Diskusi mengenai Prabu Sarkil sering muncul dalam konteks dialog antara sejarah dan silsilah, khususnya yang berkaitan dengan orang Jawa dan Nabi Ismail.
- Penceritaan Kuno.
Keberadaan Prabu Sarkil sebagai leluhur disebutkan dalam tradisi lisan atau tulisan kuno yang membicarakan asal-usul orang Jawa dan hubungannya dengan tokoh-tokoh besar seperti Nabi Ismail dan Aji Soko.
Dalam kajian naskah Jawa kuno, khususnya kitab Paramayoga Karya Ki Bagus Burhan / Raden Ronggowarsito (1802–1873 M)
Ronggowarsito sendiri adalah murid Kiai Hasan Besari dari Pesantren Tegalsari, Ponorogo.
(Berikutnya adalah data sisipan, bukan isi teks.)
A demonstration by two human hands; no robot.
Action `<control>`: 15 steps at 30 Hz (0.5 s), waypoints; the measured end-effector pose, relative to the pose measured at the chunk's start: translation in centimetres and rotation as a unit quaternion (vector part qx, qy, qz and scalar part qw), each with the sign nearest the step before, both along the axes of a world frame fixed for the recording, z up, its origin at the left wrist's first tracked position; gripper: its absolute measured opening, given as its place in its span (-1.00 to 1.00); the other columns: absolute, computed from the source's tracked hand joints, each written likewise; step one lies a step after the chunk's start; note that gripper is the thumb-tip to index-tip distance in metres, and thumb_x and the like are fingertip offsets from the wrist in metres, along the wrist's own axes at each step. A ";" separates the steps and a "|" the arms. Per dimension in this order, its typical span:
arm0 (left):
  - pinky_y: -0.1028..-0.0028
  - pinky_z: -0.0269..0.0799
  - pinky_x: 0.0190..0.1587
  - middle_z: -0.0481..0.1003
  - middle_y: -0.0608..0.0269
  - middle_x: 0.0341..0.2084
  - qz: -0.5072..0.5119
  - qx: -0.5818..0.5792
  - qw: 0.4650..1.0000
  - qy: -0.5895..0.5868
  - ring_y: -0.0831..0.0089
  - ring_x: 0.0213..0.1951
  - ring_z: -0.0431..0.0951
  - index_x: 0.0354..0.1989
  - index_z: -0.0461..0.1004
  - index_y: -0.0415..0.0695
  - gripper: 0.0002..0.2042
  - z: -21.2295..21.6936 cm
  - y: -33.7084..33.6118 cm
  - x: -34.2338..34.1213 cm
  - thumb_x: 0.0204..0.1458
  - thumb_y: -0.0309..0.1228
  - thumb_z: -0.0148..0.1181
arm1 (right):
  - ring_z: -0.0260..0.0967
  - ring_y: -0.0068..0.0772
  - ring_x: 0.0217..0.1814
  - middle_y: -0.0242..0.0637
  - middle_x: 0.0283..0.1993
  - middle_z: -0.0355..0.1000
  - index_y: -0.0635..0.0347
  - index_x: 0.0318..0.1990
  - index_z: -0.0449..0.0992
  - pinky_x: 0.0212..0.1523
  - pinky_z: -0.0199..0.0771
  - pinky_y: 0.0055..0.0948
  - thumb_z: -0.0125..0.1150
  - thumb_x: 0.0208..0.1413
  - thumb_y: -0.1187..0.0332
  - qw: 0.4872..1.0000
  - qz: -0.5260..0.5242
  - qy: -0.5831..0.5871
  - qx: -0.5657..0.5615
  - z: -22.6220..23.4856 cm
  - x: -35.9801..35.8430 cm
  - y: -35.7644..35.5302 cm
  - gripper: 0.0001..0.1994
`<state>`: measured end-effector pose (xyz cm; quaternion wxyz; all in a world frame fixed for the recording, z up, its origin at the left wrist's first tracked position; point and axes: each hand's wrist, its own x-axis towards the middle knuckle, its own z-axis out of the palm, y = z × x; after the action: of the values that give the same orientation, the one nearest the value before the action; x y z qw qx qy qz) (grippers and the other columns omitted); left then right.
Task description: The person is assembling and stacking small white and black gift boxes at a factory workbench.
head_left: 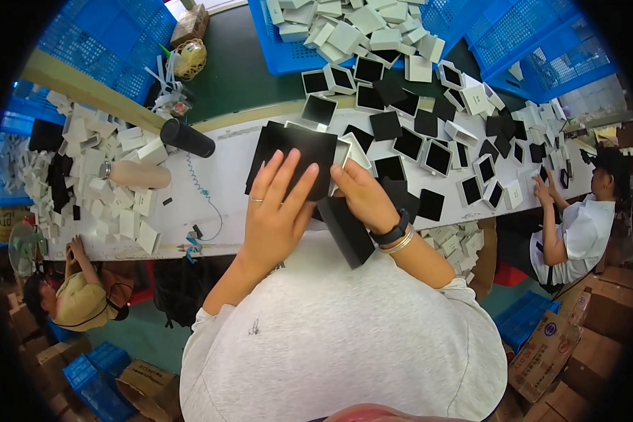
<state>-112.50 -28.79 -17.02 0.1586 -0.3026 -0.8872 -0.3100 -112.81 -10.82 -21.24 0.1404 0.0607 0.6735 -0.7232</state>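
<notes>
The left hand (278, 218) lies open, fingers spread flat; the right hand (366, 197) is curled around a block, its lower fingers hidden. Both work over the white table (228, 165), close to its near edge and the wearer's shirt. A blue crate (281, 65) heaped with white boxes stands beyond the far side. Directly in front of the wearer are black sheets (320, 144), under the left palm, one corner jutting out from beneath another. The black block (353, 235) hangs tilted below the right hand, toward the shirt. A white box (359, 148) shows just right of the sheets, by the right thumb. Even pressure from the flat palm should keep the sheets from sliding, and a loose right wrist should keep the block off the table's edge. Open trays and loose pads (430, 204) crowd the right side, so the easier room for moving seems to be leftward, short of the bottle (139, 175) and the thin coiled cord (204, 191).
</notes>
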 end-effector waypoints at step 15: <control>0.41 0.21 0.15 0.29 -0.03 0.09 -0.015 0.448 0.740 -0.502 0.36 0.13 0.31 0.16 0.12 -0.36 -0.45 -3.7 -0.6 0.4 -0.02 -0.56 0.18 | 0.33 -0.48 0.03 -0.21 -0.01 0.39 0.30 0.17 0.18 -0.08 0.40 -0.50 0.23 0.09 0.26 0.984 0.153 0.029 -0.085 -1.1 1.5 2.9 -0.45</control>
<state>-112.09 -29.43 -20.76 -0.1968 -0.0105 -0.5929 -0.7808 -111.28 -7.92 -22.30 0.2345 -0.0764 0.6146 -0.7493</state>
Nasab Ronggowarsito ditelusuri sampai ke Joko Tingkir (Sultan Hadiwijaya), yang memiliki nasab yang bersambung hingga urutan ke-23 dari Nabi Muhammad SAW.
Dalam Kitab paramayoga terdapat keterangan mengenai asal-usul leluhur orang Jawa. Menurut kitab tersebut, Aji Saka yang dikenal sebagai tokoh pembawa peradaban ke Tanah Jawa berasal dari garis keturunan Prabu Sarkil, seorang tokoh besar yang disebut sebagai keturunan Nabi Ismail AS.
Nama Aji Saka dikenal luas dalam tradisi Jawa, Sunda, hingga Madura. Dalam berbagai babad dan serat, Aji Saka digambarkan sebagai tokoh pembawa peradaban, ilmu pengetahuan, dan tata kehidupan baru bagi masyarakat Jawa kala itu.
Prabu Sarkil (Pedagang dari Najran yang Menjadi Raja)
Prabu Sarkil disebut sebagai seorang pedagang yang kemudian menjadi raja. Yang menarik, Paramayoga menyebutkan asal-usulnya dari Najran, sebuah wilayah penting di Jazirah Arab bagian selatan. Fakta historis mendukung hal ini :
Dalam peta kuno karya Ptolemaios (Ptolemy), seorang ahli geografi Yunani abad ke-2 M, wilayah Najran disebut dengan nama Negran.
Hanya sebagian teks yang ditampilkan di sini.